From humble beginnings, Jane Lu, started her business inside of her parent’s garage with an improvised office -laptop and two shelves of clothing. Previously working at a desolate desk, she was essentially fulfilling the “immigrant dreams” her family aspired her to have. They migrated to Australia during the Global Financial Crisis and Jane worked hard to obtain the desired job security with her background in accounting and corporate finance.
It all began after returning from a year abroad where Jane was inspired to diverge from the “cubicle life” and quit her job to start a journey that would change her life.
Starting it up
The first business she developed was Fatboye Group, which she often looks back on - reminiscing the start of her journey. Unfortunately, this particular business didn’t go exactly as planned, nonetheless Jane was not fearful of failure.
In 2010, Jane had met a like-minded friend who also intended to start a business. It was over a few glasses of wine, and good conversation that led to the creation of Show-Pony, which later rebranded to Showpo. The first store opened in Broadway.
Of course, it was difficult to run the business with the 60k debt that was incurred. Previous debt from her prior business, HECS bill from her studies and breaking her KPMG cadetship, things weren’t looking bright. Jane refused to take an investment, or any sort of loan in general.
However, she remained persistent to keep the dream alive. The website was built overnight on Big Cartel, her business partners office and her boyfriend’s apartment was utilised for warehousing. Marketing was executed through social media platforms such as Facebook and she was able to build the brand image immediately at a relatively low price.
The brand has since continued to flourish and, in 2012, they finally moved into their first office in the heart of Sydney CBD and is now one of Australia’s fastest growing online retailers.

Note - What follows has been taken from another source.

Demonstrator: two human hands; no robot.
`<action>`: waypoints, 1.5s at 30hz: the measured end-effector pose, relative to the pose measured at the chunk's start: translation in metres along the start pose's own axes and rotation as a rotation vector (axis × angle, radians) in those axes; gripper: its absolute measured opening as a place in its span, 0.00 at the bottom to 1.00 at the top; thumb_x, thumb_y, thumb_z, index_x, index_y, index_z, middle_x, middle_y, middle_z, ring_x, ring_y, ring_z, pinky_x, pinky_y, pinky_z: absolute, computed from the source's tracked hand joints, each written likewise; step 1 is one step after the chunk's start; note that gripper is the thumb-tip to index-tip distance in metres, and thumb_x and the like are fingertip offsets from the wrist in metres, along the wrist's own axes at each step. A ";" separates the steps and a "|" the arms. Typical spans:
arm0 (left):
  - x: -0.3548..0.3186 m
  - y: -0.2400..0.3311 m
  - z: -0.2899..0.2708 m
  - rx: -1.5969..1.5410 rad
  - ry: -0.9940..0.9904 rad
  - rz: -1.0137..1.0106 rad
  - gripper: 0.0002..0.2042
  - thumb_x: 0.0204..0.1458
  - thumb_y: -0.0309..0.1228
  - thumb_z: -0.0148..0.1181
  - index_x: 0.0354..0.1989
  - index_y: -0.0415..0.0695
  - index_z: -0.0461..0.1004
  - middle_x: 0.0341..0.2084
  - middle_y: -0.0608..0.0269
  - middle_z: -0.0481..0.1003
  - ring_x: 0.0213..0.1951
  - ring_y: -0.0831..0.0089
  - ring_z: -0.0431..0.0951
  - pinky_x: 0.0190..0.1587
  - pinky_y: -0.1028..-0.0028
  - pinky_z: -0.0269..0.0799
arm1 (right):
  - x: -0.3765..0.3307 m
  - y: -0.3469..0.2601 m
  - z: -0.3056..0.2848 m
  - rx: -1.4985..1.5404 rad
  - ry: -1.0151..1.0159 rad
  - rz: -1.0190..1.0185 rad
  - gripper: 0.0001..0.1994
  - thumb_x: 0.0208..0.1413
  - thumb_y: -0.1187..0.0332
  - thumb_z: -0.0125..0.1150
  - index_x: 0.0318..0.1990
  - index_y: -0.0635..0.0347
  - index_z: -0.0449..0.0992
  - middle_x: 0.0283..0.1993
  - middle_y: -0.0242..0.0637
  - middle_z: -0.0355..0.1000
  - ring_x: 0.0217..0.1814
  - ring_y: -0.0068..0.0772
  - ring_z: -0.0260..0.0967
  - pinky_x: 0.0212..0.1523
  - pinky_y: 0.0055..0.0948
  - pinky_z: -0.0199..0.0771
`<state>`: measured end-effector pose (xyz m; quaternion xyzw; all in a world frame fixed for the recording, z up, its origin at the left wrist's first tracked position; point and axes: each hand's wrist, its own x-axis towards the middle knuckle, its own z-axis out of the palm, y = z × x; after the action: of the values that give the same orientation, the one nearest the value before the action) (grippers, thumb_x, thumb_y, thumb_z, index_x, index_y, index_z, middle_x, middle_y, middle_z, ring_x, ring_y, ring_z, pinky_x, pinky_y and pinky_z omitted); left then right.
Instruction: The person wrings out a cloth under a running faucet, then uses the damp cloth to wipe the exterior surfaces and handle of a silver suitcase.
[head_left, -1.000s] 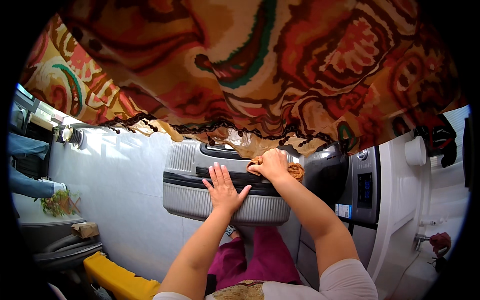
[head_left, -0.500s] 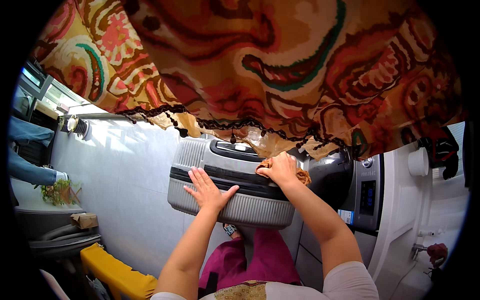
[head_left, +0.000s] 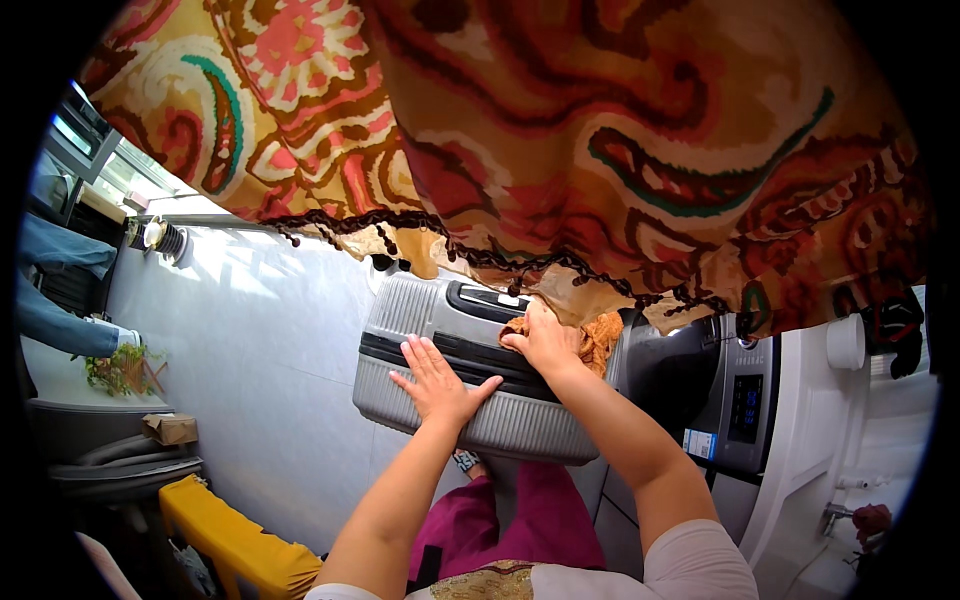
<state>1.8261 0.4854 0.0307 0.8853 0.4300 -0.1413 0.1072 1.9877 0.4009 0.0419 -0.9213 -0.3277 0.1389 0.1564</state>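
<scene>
In front of my legs stands a grey ribbed suitcase [head_left: 500,428] with a black band round its middle and a black handle strip [head_left: 488,300] along the upper part. My left hand [head_left: 440,388] lies flat on its side, fingers spread over the black band. Bunched under the fingers of my right hand [head_left: 545,345] is an orange-brown cloth [head_left: 602,338], pressed against the suitcase near its right end. Part of the cloth hangs out past the hand. A patterned fabric hides the far edge of the suitcase.
Paisley fabric [head_left: 560,130] with a beaded fringe hangs across the top. To the right stands a washing machine [head_left: 743,400] with a lit display, beside a white basin [head_left: 800,440]. A yellow cloth-covered piece [head_left: 230,530], a small box [head_left: 170,428] and a potted plant [head_left: 118,370] are at left.
The suitcase, the hands and the hanging fabric appear a little further right in view. My right hand has shifted slightly along the suitcase, and more of the cloth shows beside it.
</scene>
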 end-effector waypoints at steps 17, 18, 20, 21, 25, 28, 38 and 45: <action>-0.006 0.004 0.008 -0.045 -0.008 0.027 0.69 0.34 0.77 0.52 0.69 0.26 0.33 0.72 0.39 0.32 0.73 0.49 0.27 0.65 0.33 0.26 | 0.006 -0.028 0.022 0.059 0.059 -0.035 0.27 0.33 0.44 0.75 0.33 0.54 0.73 0.34 0.35 0.73 0.44 0.40 0.71 0.46 0.41 0.67; -0.006 0.006 0.007 -0.041 -0.021 0.023 0.69 0.34 0.77 0.53 0.69 0.26 0.33 0.72 0.39 0.32 0.73 0.50 0.27 0.65 0.33 0.26 | 0.015 -0.044 0.025 0.053 0.052 -0.034 0.27 0.33 0.44 0.75 0.33 0.54 0.73 0.35 0.36 0.73 0.44 0.41 0.72 0.46 0.41 0.67; -0.003 0.011 0.007 -0.011 -0.026 0.026 0.69 0.34 0.75 0.54 0.69 0.26 0.32 0.72 0.39 0.31 0.73 0.49 0.26 0.65 0.33 0.26 | 0.027 -0.066 0.027 0.030 0.040 -0.018 0.28 0.33 0.44 0.75 0.34 0.55 0.73 0.36 0.38 0.73 0.44 0.42 0.72 0.47 0.42 0.67; 0.000 0.009 0.009 0.017 0.001 0.029 0.69 0.34 0.75 0.54 0.69 0.27 0.32 0.72 0.39 0.31 0.73 0.50 0.26 0.65 0.33 0.26 | 0.032 -0.075 0.031 0.017 0.027 -0.013 0.29 0.33 0.44 0.75 0.35 0.56 0.73 0.37 0.39 0.73 0.45 0.43 0.72 0.47 0.42 0.67; 0.001 -0.001 0.017 -0.042 0.066 0.037 0.70 0.33 0.76 0.54 0.69 0.26 0.32 0.72 0.39 0.31 0.73 0.49 0.26 0.65 0.33 0.26 | 0.025 -0.061 0.036 -0.048 0.024 -0.046 0.28 0.37 0.46 0.74 0.38 0.57 0.72 0.39 0.41 0.72 0.47 0.43 0.70 0.48 0.42 0.65; -0.002 -0.004 0.017 -0.065 0.066 0.045 0.70 0.33 0.77 0.52 0.69 0.25 0.33 0.72 0.38 0.31 0.73 0.48 0.26 0.64 0.32 0.27 | 0.006 -0.036 0.028 0.029 0.135 -0.101 0.25 0.37 0.49 0.75 0.36 0.55 0.72 0.39 0.37 0.70 0.47 0.40 0.68 0.48 0.41 0.63; -0.001 -0.004 0.013 -0.068 0.040 0.030 0.69 0.34 0.77 0.52 0.69 0.26 0.32 0.72 0.39 0.30 0.73 0.49 0.26 0.64 0.33 0.26 | 0.023 -0.062 0.026 -0.037 -0.020 -0.093 0.25 0.36 0.50 0.76 0.37 0.56 0.73 0.39 0.38 0.70 0.49 0.40 0.67 0.48 0.40 0.63; -0.001 0.002 0.011 0.042 -0.012 0.032 0.69 0.34 0.77 0.51 0.69 0.25 0.33 0.72 0.39 0.30 0.73 0.50 0.26 0.65 0.33 0.25 | 0.034 -0.085 0.041 0.040 0.059 -0.063 0.26 0.34 0.49 0.76 0.37 0.54 0.73 0.39 0.37 0.69 0.48 0.40 0.67 0.48 0.41 0.63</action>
<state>1.8256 0.4801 0.0208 0.8932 0.4120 -0.1538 0.0933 1.9506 0.4942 0.0313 -0.9109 -0.3491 0.1131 0.1887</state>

Showpo is an online fashion retailer that sells clothing, accessories and shoes with the primary target being women. The brand has 1.6M followers on Instagram and over 1.2M likes on Facebook. Besides social media playing a critical component in increasing exposure early on, their success may also be attributed to their coherent marketing strategy – a lesson she learnt through her failed pop-ups.

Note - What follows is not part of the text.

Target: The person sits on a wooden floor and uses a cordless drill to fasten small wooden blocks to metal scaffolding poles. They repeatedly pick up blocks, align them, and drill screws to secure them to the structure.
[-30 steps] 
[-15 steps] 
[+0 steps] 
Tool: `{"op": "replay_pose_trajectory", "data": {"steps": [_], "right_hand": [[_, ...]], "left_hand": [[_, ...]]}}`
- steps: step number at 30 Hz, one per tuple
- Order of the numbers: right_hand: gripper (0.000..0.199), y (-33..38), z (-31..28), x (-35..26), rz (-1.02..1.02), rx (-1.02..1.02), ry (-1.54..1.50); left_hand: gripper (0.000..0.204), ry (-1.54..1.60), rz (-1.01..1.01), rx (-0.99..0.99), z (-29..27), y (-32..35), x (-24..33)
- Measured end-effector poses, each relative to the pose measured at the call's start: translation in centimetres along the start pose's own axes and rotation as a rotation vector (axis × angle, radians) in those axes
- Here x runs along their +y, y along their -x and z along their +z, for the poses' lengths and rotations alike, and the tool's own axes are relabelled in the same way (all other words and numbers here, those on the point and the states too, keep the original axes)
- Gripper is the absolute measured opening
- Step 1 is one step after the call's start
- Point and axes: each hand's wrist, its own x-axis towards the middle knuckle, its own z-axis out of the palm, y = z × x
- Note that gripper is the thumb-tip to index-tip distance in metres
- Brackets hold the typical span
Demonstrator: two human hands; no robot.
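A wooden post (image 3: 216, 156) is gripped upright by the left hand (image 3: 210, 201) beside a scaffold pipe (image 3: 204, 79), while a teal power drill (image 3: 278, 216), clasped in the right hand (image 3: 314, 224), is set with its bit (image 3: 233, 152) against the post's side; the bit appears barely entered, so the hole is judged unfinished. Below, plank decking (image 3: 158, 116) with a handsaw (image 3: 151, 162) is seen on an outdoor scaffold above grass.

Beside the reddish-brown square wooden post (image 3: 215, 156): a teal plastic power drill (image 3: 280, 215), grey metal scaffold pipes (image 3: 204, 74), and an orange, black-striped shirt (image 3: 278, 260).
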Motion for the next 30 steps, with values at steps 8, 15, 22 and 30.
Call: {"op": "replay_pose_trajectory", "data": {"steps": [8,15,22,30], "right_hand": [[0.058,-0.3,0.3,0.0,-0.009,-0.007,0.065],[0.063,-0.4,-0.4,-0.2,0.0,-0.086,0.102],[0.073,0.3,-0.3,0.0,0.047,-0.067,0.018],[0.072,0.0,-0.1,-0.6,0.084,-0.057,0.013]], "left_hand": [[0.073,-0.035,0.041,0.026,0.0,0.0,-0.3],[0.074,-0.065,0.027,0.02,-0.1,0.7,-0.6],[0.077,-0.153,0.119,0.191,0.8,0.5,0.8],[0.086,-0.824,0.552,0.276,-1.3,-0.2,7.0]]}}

In the midst of all the chaos in her lively office, Jane has mentioned her new project of opening a Showpo Café for individuals to share their personal journeys on social media and the advice she’d give to entrepreneurs would be to simple “go for it”.
Where is she now?
The simple truth is, success is the result of perseverance, learning from failure, hard work and passion. The challenges and success Jane faced along the way ultimately shaped the business and her as a business woman. One of the most important lessons learnt throughout her journey would be to simply get your foot through the door and the rest should attend to itself. “For me, had I not failed at doing this I would have ended up working for a brand like Showpo,” Jane says. Inevitably, failure is part of the process. An important lesson is learnt through every experience and every experience allows for character development. At the end of the day, it was about believing in yourself, bouncing back and not looking back.
Apart from managing the company, Jane has significant involvement in the Australian start-up scene. Undeniably, Jane is a passionate advocate of entrepreneurship and women in business. Co-founding the group “Like Minded Bitches Drinking Wine”, a business group encouraging girl bosses globally.Additionally, Jane runs podcasts and is also a keynote speaker.
Going by the name of “The lazy CEO”, her honest social media handle is merely a reflection of herself. It comes from her idea that after discovering your passion and doing what you love, you won’t be able to distinguish work from play as work won’t feel like work at all.
“For me, had I not failed at doing this I would have ended up working for a brand like Showpo.”